The computer that powers AImotive’s driverless car.  The computer that powers AImotive’s driverless car. The AImotive office is in a small converted house at the end of a quiet residential street in sunny Mountain View, spitting distance from Google’s headquarters. Outside is a branded Toyota Prius covered in cameras, one of three autonomous cars the Hungarian company is testing in the sleepy neighbourhood. It’s a popular testing ground: one of Google’s driverless cars, now operating under spin-out company Waymo, zips past the office each lunchtime.


While other autonomous car projects, including those from Waymo and Uber, rely on an expensive (but very useful) radar-like system called Lidar for depth perception and obstacle detection (as well as cameras for seeing the colour of traffic lights and signs), AImotive is trying to do the same using regular cameras combined with artificial intelligence. This means the company can convert a regular car into a driverless one for a fraction of the price – around $6,000 – as opposed to $70,000-$100,000.
“The whole traffic system is based on the visual system,” explained founder and CEO Laszlo Kishonti. “Drivers don’t have bat ears and sonars, you just look around and drive.”
 AImotive, founded in 2015, wants to replicate that human ability. “The only way to do this is with AI.”

The car features four fish-eye cameras, covering each side of the vehicle, as well as dual stereo cameras facing forward and backward. The trunk of the car is filled with a chunky, power-intensive PC that stitches feeds from the cameras – the “eyes” of the car – together in real time to create a three-dimensional model of the environment.
Artificial intelligence is applied to the video feeds to make sense of the surrounding environment, so the system understands what’s around the car and at what distance. Is the object a human, a car, a cat, a road or a sidewalk? If it’s a human or animal, where are they going? Are they about to stop? Or run across the road? These are relatively simple tasks for humans, but challenging for computers faced with frames of pixels.
In a test drive around Mountain View, the Guardian got to see through the many different eyes of the machine, watching it map distances and objects in real time. The car’s live view is combined with a GPS-type “location engine” that places the vehicle on a map. AI also powers the “motion engine” which plots the vehicle’s driving path on the road, and this is fed into a “control engine” which informs the steering, braking and acceleration of the car.

Unfortunately, AImotive has yet to get its California driverless car licence, so the Prius was controlled by a human for our 10-minute ride. However the fully autonomous function has been tested on the roads and underground car parks in Budapest, where AImotive is headquartered.
Lidar became the standard sensing technology for autonomous vehicles after cars fitted with the technology did well in DARPA’s driverless car competition a decade ago, Kishonti said.
By launching in 2015, AImotive hit a sweet spot in artificial intelligence and computer vision. “The speed of research in the field has been remarkable,” said COO Niko Eiden.

The drawback of a vision-based system rather than a Lidar system is that it’s limited by what it can see – just like humans.

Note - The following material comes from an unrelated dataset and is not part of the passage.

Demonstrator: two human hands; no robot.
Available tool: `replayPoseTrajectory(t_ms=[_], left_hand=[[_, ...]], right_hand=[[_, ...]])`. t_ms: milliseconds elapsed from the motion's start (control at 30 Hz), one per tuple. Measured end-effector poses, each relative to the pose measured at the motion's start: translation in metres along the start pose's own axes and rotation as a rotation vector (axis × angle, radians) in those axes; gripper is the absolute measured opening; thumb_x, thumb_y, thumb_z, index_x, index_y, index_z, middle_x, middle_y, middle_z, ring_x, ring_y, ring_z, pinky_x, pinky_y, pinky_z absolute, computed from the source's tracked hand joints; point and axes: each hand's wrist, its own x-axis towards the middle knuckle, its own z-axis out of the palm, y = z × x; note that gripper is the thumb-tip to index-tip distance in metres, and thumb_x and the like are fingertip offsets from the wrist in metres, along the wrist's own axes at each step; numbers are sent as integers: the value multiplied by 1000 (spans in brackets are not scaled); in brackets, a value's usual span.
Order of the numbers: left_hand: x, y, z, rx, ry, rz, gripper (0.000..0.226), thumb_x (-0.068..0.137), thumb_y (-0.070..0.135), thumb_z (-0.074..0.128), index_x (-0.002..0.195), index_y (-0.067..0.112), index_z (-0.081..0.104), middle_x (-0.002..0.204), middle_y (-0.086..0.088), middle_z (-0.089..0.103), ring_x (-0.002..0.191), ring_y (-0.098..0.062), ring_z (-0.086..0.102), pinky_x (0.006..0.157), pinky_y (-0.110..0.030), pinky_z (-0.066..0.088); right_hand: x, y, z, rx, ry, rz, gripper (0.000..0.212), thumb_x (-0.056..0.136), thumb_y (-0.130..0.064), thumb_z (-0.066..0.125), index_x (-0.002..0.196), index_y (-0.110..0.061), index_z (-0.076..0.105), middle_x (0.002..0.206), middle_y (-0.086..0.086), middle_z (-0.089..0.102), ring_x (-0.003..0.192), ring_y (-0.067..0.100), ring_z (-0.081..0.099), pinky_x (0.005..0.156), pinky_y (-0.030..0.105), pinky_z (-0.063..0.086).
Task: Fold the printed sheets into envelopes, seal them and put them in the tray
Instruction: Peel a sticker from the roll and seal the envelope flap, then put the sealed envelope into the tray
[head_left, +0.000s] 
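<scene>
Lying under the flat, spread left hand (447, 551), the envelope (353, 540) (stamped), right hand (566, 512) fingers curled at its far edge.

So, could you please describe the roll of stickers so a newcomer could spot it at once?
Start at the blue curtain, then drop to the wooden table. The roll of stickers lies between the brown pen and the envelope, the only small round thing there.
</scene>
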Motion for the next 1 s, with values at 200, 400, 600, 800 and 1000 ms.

This means performance is poorer when there’s fog or snow. On the flip-side, in theory Almotive’s approach is more flexible and the car could be dropped into any city and know what to do – without previously creating a detailed 3D map of the roads as a reference point.
This should mean that AImotive’s cars can handle unpredictable changes to the route, for example when roadworks redirect traffic onto the “wrong” side of the road.
“Every day there’s a temporary traffic sign somewhere, what does the first car that sees that do?” asks Kishonti.

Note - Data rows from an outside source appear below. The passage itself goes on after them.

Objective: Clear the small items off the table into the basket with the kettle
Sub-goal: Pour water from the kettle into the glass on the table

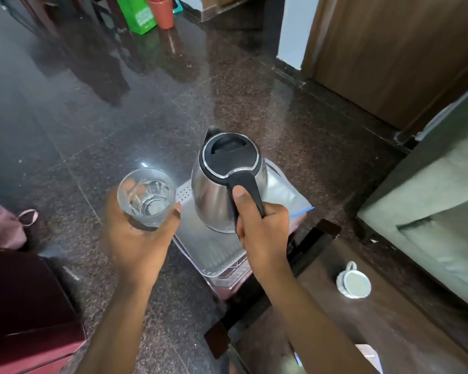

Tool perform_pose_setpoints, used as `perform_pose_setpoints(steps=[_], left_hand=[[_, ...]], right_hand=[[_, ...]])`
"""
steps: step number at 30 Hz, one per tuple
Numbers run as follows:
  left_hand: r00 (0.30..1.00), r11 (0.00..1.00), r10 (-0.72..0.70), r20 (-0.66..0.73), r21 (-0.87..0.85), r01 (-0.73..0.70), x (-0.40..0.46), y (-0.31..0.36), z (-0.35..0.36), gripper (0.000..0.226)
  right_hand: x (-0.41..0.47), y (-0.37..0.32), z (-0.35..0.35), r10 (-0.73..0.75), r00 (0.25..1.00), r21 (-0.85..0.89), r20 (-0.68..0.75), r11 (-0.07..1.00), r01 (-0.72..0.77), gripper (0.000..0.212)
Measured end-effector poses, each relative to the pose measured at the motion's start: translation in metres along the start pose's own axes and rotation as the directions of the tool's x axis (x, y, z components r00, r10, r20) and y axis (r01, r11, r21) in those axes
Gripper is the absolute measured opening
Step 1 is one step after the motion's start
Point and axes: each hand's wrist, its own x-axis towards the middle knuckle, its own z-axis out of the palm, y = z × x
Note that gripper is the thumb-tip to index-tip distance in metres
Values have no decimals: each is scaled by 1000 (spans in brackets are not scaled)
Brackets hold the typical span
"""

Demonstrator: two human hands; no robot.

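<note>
Kettle [222, 195]: polished silver steel body, black lid and handle; glass [146, 197] at centre left: clear, colourless. Basket [185, 197]: pale translucent, perforated dot pattern on its rim. Floor [119, 125]: speckled dark brown granite; cup [354, 284], lower right: white; bag [142, 14], top: green.

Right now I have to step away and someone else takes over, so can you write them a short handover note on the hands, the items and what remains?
Left hand grips a clear empty glass, held in the air beside the basket.
Right hand grips the steel kettle by its black handle, held above the white perforated basket on the floor; whether it touches the basket cannot be told.
A clear plastic bag lies in the basket behind the kettle.
Done: glass and kettle are off the table.
Left: set both down in the basket, then fetch the white cup on the dark table.
</note>
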Motion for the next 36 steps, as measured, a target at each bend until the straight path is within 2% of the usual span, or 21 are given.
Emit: perform_pose_setpoints(steps=[3,8,14,19,22,26,31,36], left_hand=[[997,995,8,77,-97,-1,-13,15,22,77],[976,993,62,209,-110,-39,-46,48,58,82],[915,991,111,389,-111,-73,-105,100,103,91],[808,991,114,578,-123,-52,-163,132,146,86],[738,986,150,658,-155,-62,-201,150,170,82],[640,970,238,730,-211,-119,-250,169,200,75],[541,973,228,809,-169,-157,-311,176,234,85],[467,970,234,853,-172,-173,-368,184,262,80]], right_hand=[[-3,-17,-38,-34,999,21,-33,999,35,91],[-17,-35,-120,-84,989,88,-120,992,95,83],[-54,-53,-230,-154,973,2,-172,988,157,83],[-93,-58,-322,-126,961,-131,-248,987,96,72],[-119,-55,-368,-111,946,-166,-306,984,62,74],[-156,-50,-426,-75,927,-150,-366,988,21,72],[-200,-43,-483,-37,923,-175,-382,984,-33,71],[-227,-20,-523,53,912,-199,-406,969,-144,77]])
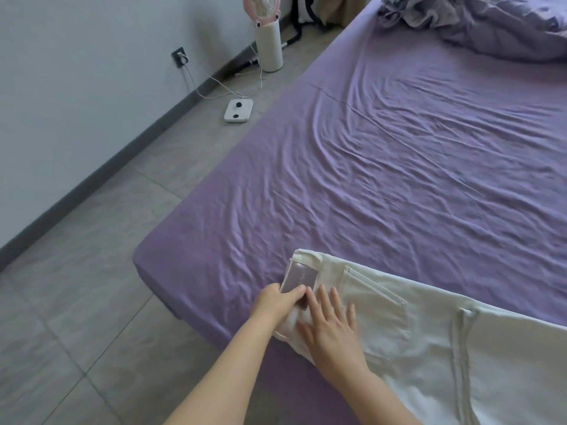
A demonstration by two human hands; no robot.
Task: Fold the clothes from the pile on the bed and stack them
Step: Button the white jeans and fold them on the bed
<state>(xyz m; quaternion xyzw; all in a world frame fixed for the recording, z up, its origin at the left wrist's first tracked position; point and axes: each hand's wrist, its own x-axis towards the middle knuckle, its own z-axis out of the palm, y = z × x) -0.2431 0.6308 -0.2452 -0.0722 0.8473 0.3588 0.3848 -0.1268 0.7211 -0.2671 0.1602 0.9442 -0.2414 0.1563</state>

The AImotive team uses a more extreme scenario as a thought experiment: “What if an elephant escapes from the circus?” It doesn’t matter how many times a car drives round Mountain View, it’s not going to be able to account for these types of “black swan” events.
“We would recognise it as a big mass of body, but probably would not be able to forecast what this animal will do,” admitted Kishonti.
To teach the system how to handle extreme conditions, AImotive uses a simulator to drive millions and millions of virtual miles to see how its car reacts in a wide range of driving conditions and interactions with other cars, people and animals.
“You can go to Scandinavia and see snow but there’s no New York in Scandinavia. How do you test all types of traffic with snow?” asks Kishonti. With simulations, that’s how.
AImotive doesn’t have any plans to build its own cars from scratch, but is working with companies like Volvo to provide the self-driving “brains” of cars and trucks.
Like Otto, the truck automation company that Uber recently acquired (and is currently the target of a major lawsuit over allegedly stealing trade secrets from Waymo), AImotive believes that the trucking industry is ripe for automation.

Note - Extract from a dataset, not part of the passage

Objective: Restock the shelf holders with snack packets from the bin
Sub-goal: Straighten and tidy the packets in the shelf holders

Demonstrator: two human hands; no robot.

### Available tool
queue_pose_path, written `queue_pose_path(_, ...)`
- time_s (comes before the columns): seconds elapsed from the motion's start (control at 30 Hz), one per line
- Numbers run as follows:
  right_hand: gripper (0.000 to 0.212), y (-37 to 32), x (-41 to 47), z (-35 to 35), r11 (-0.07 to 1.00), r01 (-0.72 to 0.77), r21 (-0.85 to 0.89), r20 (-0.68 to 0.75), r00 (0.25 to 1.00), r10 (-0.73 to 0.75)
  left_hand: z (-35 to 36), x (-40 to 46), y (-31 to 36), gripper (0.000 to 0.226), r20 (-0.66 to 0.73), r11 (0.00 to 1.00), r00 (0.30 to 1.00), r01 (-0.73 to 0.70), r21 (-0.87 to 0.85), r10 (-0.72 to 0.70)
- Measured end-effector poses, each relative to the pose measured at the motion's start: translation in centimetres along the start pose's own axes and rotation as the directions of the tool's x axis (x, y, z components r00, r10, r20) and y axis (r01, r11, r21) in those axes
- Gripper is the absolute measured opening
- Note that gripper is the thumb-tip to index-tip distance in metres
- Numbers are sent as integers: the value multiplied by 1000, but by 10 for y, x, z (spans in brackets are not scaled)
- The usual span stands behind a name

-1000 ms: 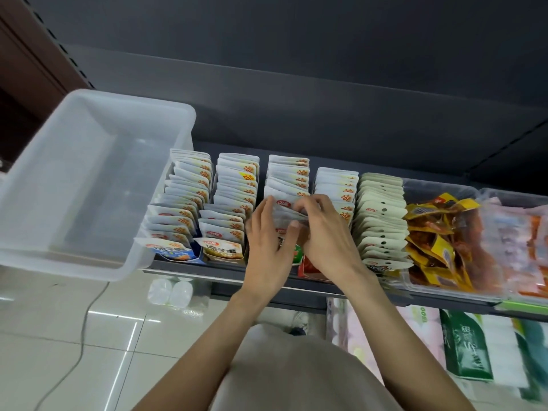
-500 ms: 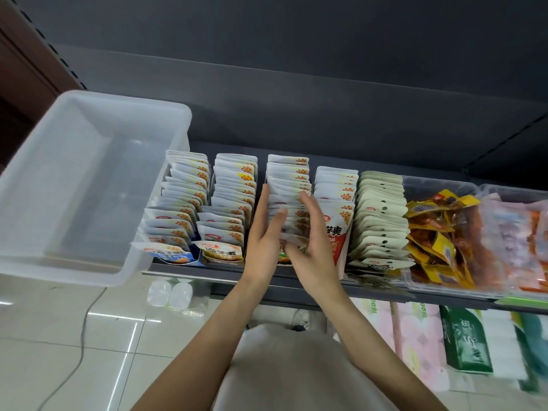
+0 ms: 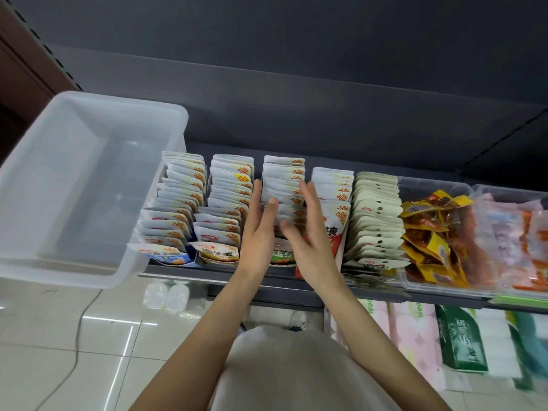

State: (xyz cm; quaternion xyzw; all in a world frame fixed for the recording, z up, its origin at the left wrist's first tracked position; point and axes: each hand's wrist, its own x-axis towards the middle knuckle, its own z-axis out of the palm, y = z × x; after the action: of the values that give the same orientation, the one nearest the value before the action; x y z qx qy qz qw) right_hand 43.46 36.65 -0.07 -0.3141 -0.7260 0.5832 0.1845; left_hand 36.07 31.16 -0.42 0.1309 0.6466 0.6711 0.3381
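Note:
Several rows of white snack packets stand in holders on the dark shelf (image 3: 267, 278). My left hand (image 3: 259, 228) and my right hand (image 3: 308, 232) flank the third row of packets (image 3: 284, 179), fingers straight, one on each side of it. Neither hand holds a packet. The clear plastic bin (image 3: 74, 185) sits at the left end of the shelf, and I see no packets in it. A row with a blue-fronted packet (image 3: 166, 256) and a row with a yellow-fronted packet (image 3: 218, 253) stand left of my hands.
Right of my hands stand a red-fronted row (image 3: 333, 203) and a cream packet row (image 3: 375, 221). Clear tubs of yellow snacks (image 3: 436, 235) and orange snacks (image 3: 516, 241) follow. Tissue packs (image 3: 462, 339) sit on the lower shelf. A tiled floor with a cable (image 3: 80, 330) lies below.
My hands let go of the packets they were pressing into the third row. Their fingers straightened and now lie along the row's two sides.

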Motion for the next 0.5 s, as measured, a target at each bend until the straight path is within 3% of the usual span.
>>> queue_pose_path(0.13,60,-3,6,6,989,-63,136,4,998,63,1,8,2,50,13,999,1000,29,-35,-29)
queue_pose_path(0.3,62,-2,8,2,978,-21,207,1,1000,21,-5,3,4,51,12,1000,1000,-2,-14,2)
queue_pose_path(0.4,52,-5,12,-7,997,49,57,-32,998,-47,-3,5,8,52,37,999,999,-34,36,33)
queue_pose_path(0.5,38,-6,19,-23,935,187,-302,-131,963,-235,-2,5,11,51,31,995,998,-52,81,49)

“Trucking companies are competing for 1-2% price difference, but 60% of the cost is the driver,” said Kishonti. However, he recognizes that there are political hurdles over and above the technical ones.
“Trucking companies would be happy if the drivers could be eliminated but the trade unions will have different ideas,” he said.
In the meantime, AImotive can provide truck companies with safety features, such as detecting cyclists in drivers’ blind spots.
For now, the company is focused on getting the licence to drive its cars legally in California and then Nevada. Once the paperwork’s in place it will launch a highway pilot “in a few months” before experimenting in urban settings in early 2018.